Hmm svm_check_intercept() isn't semantically the right place AFAICT,
and more importantly, it's only called if the instruction is executed
in guest mode (i.e. in L2+).
> Ha! And dropping check_svme_pa() would technically be a bug fix, because the #GP
> is supposed to have lower priority than the #UD due to EFER.SVME=0.
That can probably be fixed by calling check_svme() before checking RAX
in check_svme_pa().
I think we should keep check_svme_pa(), but we'll need to extract the
vCPU from the emulation context one way or another to check
MAXPHYADDR. We can cast ctxt->vcpu or pull emul_to_vcpu() into
arch/x86/kvm/kvm_emulate.h and use it.
On Wed, Mar 11, 2026, Yosry Ahmed wrote:
> > > > Sean, I intend to send a new version today with 2 main diffs:
> > > > - Use cpuid_maxphyaddr() here instead of kvm_host.maxphyaddr.
> > > > - Use a common helper for checking RAX for SVM instructions for both
> > > > the emulator and gp_interception() (see response on patch 4).
> > > >
> > > > Holler if you want me to wait for further feedback.
> > >
> > > I just realized I cannot just do cpuid_maxphyaddr(ctxt->vcpu) in
> > > check_svme_pa(), because vcpu is defined as a void pointer in
> > > x86_emulate_ctxt. Looking at commit c9b8b07cded5 ("KVM: x86:
> > > Dynamically allocate per-vCPU emulation context"), I cannot tell why.
> >
> > To prevent dereferencing the vcpu object in emulator code. It's kinda silly
> > because common KVM is tightly coupled to the emulator, but we try to contain
> > what the emulator can do.
> >
> > > I was going to move emul_to_vcpu() to arch/x86/kvm/kvm_emulate.h, but
> > > maybe we should just make this a normal struct kvm_vpcu pointer and
> > > drop emul_to_vcpu() completely?
> >
> > Heh, talk about scope creep, that'll open a much bigger can of worms and subsequent
> > discussion.
>
> Ack.
>
> > Honestly, why bother keeping check_svme_pa()? Can't we just do the checks in
> > svm_check_intercept()? E.g. vmx_check_intercept() already "injects" #UD for RDTSCP.
>
> Hmm svm_check_intercept() isn't semantically the right place AFAICT,
Actually, I think it is. Per the APM:
Generally, instruction intercepts are checked after simple exceptions (such as
#GP—when CPL is incorrect—or #UD) have been checked, but before exceptions
related to memory accesses (such as page faults) and exceptions based on
specific operand values.
This #GP is operand specific.
> and more importantly, it's only called if the instruction is executed
> in guest mode (i.e. in L2+).
Hold up, we're getting ahead of ourselves.

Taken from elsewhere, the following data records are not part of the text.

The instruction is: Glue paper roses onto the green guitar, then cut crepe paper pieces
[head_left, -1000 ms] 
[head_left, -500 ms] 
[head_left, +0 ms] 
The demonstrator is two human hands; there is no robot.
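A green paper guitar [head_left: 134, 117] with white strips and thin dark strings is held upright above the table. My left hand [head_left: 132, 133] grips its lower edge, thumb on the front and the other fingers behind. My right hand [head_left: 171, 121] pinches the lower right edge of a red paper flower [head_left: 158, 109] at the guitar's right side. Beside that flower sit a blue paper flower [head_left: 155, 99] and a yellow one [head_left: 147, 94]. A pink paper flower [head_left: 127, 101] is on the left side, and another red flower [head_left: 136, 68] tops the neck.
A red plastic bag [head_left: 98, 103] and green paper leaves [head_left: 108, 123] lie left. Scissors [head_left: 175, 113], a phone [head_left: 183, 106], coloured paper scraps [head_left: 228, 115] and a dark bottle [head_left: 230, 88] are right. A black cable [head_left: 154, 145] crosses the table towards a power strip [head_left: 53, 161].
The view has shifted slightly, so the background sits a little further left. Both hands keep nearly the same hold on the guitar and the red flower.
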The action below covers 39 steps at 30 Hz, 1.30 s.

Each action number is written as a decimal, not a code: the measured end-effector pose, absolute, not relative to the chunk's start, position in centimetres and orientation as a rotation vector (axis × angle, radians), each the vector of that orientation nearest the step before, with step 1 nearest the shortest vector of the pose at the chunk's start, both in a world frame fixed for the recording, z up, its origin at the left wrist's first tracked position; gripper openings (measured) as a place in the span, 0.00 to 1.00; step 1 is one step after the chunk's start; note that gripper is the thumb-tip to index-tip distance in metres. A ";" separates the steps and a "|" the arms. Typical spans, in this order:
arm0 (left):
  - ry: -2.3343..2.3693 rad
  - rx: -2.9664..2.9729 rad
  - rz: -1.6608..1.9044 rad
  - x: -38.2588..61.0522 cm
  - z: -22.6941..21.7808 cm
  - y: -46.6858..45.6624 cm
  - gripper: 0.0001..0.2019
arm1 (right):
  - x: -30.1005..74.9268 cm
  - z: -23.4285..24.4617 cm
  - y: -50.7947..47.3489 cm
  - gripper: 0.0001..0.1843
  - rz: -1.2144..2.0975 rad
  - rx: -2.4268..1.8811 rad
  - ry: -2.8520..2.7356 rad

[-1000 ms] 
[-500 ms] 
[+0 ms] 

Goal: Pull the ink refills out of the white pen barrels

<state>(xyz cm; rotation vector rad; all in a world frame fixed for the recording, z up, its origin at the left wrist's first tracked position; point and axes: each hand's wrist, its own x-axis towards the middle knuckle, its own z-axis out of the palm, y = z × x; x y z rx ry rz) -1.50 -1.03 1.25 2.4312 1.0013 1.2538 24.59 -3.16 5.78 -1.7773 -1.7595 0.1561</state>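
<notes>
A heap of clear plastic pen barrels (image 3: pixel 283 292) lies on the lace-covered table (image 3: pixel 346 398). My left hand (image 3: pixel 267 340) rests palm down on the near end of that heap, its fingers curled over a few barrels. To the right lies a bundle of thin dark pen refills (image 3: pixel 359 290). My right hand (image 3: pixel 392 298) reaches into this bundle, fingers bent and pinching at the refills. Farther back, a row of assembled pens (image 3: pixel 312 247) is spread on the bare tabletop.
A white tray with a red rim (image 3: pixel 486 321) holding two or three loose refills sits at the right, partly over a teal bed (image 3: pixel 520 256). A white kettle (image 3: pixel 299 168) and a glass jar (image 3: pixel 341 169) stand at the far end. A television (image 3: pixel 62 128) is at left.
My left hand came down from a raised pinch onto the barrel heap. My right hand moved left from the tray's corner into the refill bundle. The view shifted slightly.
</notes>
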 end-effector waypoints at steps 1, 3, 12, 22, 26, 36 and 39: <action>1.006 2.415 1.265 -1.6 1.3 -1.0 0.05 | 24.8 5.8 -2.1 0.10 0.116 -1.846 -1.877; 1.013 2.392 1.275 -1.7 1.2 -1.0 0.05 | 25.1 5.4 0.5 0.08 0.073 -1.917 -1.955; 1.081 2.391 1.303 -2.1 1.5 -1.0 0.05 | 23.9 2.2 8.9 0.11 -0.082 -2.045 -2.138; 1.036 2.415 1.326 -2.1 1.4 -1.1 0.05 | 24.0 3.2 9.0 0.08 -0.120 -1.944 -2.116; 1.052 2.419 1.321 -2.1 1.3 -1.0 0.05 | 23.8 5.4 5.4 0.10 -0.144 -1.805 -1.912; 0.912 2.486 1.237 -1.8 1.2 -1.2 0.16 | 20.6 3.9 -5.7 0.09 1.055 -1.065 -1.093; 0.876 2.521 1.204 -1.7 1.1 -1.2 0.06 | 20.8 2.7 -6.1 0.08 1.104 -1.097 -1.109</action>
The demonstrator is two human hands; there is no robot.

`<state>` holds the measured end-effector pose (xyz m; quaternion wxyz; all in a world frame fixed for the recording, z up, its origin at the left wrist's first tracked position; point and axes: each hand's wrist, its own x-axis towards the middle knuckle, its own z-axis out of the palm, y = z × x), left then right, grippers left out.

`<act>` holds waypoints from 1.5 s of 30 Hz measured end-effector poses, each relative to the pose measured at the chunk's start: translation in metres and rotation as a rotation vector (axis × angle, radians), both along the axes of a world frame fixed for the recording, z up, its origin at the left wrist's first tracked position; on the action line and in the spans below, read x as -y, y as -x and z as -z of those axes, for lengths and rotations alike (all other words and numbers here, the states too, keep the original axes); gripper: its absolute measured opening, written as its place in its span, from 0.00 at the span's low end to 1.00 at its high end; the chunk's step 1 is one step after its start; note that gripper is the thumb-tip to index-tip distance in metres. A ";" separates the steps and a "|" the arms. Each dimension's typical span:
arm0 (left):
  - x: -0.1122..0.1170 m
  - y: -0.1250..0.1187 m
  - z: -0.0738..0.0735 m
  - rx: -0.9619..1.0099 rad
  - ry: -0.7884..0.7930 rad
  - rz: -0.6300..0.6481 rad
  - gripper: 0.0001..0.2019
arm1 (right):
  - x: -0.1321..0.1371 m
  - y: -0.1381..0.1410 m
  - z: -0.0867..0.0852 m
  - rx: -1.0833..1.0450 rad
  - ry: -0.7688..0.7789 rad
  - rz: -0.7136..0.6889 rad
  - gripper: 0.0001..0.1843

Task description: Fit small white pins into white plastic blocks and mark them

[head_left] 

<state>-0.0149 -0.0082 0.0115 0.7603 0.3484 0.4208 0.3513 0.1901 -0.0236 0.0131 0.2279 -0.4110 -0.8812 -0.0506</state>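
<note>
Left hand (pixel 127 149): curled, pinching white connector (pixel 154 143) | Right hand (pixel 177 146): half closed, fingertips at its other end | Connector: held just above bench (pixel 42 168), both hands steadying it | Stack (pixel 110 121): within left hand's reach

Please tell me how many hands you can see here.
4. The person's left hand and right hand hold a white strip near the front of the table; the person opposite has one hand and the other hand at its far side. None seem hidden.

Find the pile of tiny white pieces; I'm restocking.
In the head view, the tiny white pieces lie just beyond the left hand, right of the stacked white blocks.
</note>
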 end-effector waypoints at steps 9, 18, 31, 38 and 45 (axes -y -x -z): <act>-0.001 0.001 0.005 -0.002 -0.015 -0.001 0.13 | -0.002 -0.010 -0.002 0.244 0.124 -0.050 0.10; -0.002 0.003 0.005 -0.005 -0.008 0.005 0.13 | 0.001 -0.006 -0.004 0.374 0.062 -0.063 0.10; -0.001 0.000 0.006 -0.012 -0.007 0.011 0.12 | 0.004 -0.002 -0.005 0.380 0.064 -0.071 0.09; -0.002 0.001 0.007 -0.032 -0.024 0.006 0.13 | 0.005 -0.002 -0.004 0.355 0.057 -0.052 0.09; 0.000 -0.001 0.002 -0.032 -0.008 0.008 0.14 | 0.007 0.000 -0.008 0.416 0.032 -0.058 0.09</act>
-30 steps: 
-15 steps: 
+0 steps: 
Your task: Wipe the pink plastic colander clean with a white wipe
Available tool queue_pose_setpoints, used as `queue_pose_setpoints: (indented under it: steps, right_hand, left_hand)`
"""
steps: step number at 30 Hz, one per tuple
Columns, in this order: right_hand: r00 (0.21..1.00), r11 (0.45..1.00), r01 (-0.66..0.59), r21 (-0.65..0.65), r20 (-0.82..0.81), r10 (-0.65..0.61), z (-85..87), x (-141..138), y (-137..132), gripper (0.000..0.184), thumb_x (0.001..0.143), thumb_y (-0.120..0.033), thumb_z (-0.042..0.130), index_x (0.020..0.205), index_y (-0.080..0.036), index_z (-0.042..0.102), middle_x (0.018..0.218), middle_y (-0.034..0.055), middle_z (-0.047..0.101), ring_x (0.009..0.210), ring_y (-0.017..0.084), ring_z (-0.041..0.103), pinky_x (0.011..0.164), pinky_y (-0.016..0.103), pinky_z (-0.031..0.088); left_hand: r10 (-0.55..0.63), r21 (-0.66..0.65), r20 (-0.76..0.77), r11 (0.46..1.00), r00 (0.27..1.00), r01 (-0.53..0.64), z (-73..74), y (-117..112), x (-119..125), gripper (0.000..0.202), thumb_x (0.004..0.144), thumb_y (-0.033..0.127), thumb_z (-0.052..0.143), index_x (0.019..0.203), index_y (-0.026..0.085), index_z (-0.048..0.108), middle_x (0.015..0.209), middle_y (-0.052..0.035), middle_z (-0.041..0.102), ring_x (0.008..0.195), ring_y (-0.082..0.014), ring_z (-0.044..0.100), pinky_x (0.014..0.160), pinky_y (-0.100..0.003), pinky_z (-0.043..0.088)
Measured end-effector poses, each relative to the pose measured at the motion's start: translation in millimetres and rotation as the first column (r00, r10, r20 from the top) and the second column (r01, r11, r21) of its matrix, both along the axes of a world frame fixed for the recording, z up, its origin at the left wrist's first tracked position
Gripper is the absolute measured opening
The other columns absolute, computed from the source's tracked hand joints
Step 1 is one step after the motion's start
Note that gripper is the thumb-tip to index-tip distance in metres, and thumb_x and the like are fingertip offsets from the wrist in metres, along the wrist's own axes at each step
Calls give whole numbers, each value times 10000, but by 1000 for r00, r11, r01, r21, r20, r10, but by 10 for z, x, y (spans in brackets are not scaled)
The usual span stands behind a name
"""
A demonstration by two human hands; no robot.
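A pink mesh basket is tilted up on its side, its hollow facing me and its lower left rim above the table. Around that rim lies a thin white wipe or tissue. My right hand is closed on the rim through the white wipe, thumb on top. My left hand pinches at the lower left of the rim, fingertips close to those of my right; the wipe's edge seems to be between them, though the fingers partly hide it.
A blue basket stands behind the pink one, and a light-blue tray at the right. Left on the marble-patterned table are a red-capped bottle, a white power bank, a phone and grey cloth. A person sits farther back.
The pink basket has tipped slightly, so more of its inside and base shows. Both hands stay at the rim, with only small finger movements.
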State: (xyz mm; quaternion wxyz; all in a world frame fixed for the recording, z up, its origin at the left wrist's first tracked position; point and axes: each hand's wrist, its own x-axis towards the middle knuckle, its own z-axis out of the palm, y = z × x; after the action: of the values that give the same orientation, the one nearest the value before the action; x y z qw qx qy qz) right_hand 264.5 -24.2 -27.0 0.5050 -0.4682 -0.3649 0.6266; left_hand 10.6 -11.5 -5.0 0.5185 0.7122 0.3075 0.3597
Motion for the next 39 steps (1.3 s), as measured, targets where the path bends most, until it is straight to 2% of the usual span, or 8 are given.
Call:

The only legitimate reason the emulator is at all aware of VMSAVE, VMLOAD, and
VMRUN is to deal with #GP due to the RAX check, because hardware checks the GPA
against the host's physical address space. See commit 82a11e9c6fa2 ("KVM: SVM:
Add emulation support for #GP triggered by SVM instructions").
The emulator "support" was originally added by commit 01de8b09e606 ("KVM: SVM:
Add intercept checks for SVM instructions"), but AFAICT, for all intents and
purposes that was dead code when it was added, because the emulator doesn't
actually _emulate_ the instructions. I assume if they aren't intercepted, and
KVM is full on emulating instead of just decoding, they end up at EMULATION_FAILED
and get a #UD or something.
Outside of forced emulation or code stream rewriting, KVM should _never_ fully
emulate any of the SVM instructions except VMMCALL (and that is a super special
case). KVM does need to _decode_ the instruction, and it needs to get the
pre-intercept exception checks correct so that KVM correctly injects e.g. #GP
instead of synthesizing a #VMEXIT for the CPL check, but KVM doesn't need to do
*all* of the checks.
Note, for L2, the SVME check is meaningless, as EFER.SVME has to be set for L2
to be active, i.e. it's L1's responsibility to handle that check.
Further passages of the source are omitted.